▶ _How to complete this task_: For each line of the listing that contains "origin", make a copy and return it.

▶ _Data section_:
※
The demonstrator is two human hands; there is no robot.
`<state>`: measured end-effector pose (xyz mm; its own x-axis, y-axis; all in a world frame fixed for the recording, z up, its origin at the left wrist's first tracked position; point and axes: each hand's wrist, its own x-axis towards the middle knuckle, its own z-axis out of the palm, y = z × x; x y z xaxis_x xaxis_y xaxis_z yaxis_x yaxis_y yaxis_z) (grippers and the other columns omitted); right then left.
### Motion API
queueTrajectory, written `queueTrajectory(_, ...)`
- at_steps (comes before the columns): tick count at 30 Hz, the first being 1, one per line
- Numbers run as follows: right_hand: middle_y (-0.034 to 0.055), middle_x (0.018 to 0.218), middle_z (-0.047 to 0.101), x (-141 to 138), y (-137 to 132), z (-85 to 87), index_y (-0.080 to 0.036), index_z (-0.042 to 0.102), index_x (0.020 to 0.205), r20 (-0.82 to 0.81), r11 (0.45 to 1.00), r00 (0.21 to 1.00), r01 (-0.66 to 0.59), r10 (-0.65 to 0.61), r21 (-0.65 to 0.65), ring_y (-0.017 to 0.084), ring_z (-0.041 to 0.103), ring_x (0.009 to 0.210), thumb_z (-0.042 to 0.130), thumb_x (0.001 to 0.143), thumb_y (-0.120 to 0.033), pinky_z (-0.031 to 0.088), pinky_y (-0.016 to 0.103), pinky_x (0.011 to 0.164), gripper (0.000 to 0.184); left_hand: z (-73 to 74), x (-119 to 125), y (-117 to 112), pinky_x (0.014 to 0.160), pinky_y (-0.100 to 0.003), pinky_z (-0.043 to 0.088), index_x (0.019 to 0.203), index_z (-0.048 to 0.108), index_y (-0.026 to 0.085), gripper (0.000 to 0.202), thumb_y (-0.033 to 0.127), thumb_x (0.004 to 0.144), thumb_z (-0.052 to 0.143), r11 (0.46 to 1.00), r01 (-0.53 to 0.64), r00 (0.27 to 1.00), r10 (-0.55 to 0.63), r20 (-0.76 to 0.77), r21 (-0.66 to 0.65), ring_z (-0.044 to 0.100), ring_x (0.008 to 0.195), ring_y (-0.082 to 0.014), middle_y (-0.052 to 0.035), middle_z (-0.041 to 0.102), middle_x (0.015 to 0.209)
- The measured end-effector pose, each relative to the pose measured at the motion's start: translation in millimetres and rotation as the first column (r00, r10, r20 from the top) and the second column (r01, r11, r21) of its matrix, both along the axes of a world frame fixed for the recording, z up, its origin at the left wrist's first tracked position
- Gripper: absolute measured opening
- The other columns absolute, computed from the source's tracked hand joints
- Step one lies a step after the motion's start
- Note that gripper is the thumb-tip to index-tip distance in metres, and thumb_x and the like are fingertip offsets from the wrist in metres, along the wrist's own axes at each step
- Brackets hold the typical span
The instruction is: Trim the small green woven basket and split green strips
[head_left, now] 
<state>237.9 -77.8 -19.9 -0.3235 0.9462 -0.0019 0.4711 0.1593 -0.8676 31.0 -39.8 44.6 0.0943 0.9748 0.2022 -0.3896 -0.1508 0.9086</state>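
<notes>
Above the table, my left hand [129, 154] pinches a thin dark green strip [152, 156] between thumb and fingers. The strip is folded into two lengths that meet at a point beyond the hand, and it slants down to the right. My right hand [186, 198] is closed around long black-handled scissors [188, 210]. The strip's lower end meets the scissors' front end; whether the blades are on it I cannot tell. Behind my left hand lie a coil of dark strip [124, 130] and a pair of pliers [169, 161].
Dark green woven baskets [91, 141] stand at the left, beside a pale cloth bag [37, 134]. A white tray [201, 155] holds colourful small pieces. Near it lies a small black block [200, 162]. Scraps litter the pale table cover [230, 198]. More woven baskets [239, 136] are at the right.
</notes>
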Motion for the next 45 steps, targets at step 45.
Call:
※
▶ _Response_:
`<state>`: measured end-effector pose (xyz mm; its own x-axis, y-axis; all in a world frame fixed for the recording, z up, its origin at the left wrist's first tracked position; point and axes: each hand's wrist, its own x-axis towards the middle knuckle, its own z-axis out of the palm, y = z × x; x y z xaxis_x xaxis_y xaxis_z yaxis_x yaxis_y yaxis_z) (grippers and the other columns omitted); right then left.
- The measured end-effector pose, each relative to the pose measured at the motion's start: translation in millimetres and rotation as the first column (r00, r10, r20 from the top) and the second column (r01, r11, r21) of its matrix, both along the axes of a world frame fixed for the recording, z up, its origin at the left wrist's first tracked position

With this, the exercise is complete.